══ Working data ══
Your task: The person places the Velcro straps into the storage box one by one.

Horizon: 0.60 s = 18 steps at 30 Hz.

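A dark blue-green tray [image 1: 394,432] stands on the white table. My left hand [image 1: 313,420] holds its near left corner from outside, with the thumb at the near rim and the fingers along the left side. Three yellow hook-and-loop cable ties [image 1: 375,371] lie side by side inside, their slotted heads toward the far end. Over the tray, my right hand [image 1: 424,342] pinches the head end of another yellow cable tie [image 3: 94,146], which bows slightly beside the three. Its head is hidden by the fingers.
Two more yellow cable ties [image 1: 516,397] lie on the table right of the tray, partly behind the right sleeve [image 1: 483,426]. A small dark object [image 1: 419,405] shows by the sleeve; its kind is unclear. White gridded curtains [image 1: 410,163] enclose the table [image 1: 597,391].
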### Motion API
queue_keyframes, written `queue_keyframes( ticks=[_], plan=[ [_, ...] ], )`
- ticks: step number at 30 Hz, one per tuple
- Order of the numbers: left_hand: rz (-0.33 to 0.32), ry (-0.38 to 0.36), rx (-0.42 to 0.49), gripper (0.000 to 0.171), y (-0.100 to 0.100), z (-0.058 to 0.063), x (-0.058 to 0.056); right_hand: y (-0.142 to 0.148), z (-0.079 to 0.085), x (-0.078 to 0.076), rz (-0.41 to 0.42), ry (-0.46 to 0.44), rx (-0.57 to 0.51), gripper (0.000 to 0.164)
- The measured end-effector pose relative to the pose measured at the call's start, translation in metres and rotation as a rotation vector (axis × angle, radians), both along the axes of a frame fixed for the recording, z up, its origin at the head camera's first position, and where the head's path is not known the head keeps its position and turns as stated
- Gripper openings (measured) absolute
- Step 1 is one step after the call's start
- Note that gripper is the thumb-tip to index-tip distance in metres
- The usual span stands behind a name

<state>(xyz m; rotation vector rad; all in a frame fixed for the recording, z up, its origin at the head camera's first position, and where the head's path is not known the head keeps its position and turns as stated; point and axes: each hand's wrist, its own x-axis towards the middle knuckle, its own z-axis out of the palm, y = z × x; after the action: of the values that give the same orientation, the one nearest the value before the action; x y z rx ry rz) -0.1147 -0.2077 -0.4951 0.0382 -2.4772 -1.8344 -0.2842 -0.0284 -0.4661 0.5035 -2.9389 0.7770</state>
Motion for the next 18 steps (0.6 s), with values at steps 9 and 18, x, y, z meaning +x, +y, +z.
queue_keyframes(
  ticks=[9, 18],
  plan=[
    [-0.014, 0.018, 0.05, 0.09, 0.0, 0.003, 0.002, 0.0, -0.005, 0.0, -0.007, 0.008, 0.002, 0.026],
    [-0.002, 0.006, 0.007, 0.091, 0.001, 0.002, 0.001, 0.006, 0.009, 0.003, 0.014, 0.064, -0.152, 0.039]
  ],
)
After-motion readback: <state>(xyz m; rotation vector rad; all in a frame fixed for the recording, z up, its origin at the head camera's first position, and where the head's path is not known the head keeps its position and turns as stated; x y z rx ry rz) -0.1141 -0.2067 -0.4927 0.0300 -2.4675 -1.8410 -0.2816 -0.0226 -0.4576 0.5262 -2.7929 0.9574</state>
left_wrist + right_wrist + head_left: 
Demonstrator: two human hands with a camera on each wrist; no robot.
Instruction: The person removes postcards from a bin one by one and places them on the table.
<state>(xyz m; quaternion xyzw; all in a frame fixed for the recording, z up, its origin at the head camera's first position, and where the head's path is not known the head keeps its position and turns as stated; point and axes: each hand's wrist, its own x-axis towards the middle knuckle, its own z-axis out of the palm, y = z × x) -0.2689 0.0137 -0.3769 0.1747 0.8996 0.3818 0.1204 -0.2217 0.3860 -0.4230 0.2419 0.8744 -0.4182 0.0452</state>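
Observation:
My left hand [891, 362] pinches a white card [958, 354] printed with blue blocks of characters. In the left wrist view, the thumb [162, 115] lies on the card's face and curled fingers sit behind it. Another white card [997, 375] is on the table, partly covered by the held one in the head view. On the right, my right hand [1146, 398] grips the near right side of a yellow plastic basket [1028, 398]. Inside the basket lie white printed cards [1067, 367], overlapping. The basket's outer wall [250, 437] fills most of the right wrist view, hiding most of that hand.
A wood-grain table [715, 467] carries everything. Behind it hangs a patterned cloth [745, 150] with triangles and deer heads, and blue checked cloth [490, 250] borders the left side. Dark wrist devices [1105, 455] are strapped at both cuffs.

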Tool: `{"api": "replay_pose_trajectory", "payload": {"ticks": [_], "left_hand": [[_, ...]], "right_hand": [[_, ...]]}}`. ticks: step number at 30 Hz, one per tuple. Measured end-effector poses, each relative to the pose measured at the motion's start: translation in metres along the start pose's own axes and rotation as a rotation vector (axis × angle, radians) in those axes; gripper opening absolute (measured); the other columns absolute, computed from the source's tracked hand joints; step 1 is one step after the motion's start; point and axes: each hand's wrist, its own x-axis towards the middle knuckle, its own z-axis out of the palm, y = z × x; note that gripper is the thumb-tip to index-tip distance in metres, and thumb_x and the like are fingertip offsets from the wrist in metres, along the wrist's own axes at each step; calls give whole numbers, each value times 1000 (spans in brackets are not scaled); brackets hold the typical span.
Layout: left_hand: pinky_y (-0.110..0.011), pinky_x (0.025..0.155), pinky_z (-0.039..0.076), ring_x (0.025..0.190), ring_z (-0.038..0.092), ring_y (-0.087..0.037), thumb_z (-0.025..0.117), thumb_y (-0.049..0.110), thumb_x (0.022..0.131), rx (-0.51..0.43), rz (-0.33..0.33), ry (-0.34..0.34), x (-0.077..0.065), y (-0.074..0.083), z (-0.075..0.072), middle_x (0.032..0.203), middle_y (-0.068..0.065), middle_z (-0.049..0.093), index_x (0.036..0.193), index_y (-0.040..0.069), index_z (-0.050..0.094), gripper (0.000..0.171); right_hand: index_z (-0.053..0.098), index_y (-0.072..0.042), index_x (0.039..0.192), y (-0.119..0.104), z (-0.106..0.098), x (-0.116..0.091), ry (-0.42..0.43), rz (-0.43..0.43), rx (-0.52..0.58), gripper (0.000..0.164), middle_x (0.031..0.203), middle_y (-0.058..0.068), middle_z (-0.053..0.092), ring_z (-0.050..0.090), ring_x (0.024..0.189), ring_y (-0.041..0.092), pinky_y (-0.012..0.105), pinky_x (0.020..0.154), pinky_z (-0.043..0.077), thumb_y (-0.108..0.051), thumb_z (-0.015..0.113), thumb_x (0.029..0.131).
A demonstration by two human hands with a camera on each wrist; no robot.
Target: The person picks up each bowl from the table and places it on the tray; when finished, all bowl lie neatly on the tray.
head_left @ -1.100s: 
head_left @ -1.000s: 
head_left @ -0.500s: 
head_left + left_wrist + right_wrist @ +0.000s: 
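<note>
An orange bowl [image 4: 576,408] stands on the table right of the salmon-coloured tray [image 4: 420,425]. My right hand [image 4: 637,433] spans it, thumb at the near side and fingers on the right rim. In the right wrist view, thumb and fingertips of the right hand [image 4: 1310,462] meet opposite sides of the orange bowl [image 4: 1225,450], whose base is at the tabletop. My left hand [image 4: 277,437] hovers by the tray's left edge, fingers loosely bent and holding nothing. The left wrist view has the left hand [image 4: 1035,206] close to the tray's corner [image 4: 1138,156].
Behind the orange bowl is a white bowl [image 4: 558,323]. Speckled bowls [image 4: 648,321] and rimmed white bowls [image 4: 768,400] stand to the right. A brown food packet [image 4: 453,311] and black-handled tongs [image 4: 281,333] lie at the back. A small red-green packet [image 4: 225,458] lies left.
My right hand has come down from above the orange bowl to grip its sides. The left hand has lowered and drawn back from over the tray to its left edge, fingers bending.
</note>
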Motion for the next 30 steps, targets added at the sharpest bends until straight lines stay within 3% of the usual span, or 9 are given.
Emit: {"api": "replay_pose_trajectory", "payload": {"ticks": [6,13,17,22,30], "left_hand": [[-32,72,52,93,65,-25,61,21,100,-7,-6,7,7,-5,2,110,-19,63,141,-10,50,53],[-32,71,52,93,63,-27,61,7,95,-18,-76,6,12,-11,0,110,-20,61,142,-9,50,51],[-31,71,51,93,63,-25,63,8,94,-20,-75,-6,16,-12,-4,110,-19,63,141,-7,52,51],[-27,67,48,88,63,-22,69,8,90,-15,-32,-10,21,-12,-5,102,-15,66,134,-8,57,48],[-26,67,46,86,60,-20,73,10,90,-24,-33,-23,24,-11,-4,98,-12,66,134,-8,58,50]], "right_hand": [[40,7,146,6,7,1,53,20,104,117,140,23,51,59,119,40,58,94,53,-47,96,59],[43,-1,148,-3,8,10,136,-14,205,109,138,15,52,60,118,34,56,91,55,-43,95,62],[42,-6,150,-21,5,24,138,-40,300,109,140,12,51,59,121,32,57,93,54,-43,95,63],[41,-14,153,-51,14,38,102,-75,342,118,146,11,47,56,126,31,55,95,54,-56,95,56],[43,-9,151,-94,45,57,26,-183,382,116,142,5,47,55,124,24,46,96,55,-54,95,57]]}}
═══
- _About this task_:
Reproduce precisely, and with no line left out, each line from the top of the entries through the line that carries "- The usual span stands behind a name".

- _Answer below_:
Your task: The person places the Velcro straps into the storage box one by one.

Horizon: 0.60 s = 18 steps at 30 Hz.

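A dark blue-green tray [image 1: 394,432] stands on the white table. My left hand [image 1: 313,420] holds its near left corner from outside, with the thumb at the near rim and the fingers along the left side. Three yellow hook-and-loop cable ties [image 1: 375,371] lie side by side inside, their slotted heads toward the far end. Over the tray, my right hand [image 1: 424,342] pinches the head end of another yellow cable tie [image 3: 94,146], which bows slightly beside the three. Its head is hidden by the fingers.
Two more yellow cable ties [image 1: 516,397] lie on the table right of the tray, partly behind the right sleeve [image 1: 483,426]. A small dark object [image 1: 419,405] shows by the sleeve; its kind is unclear. White gridded curtains [image 1: 410,163] enclose the table [image 1: 597,391].
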### Motion API
queue_keyframes, written `queue_keyframes( ticks=[_], plan=[ [_, ...] ], )`
- ticks: step number at 30 Hz, one per tuple
- Order of the numbers: left_hand: rz (-0.33 to 0.32), ry (-0.38 to 0.36), rx (-0.42 to 0.49), gripper (0.000 to 0.171), y (-0.100 to 0.100), z (-0.058 to 0.063), x (-0.058 to 0.056); right_hand: y (-0.142 to 0.148), z (-0.079 to 0.085), x (-0.078 to 0.076), rz (-0.41 to 0.42), ry (-0.46 to 0.44), rx (-0.57 to 0.51), gripper (0.000 to 0.164)
- The measured end-effector pose relative to the pose measured at the call's start, translation in metres and rotation as a rotation vector (axis × angle, radians), both along the axes of a frame fixed for the recording, z up, its origin at the head camera's first position, and where the head's path is not known the head keeps its position and turns as stated
- Gripper openings (measured) absolute
- Step 1 is one step after the call's start
- Note that gripper is the thumb-tip to index-tip distance in metres
- The usual span stands behind a name

There is no more output for this exercise.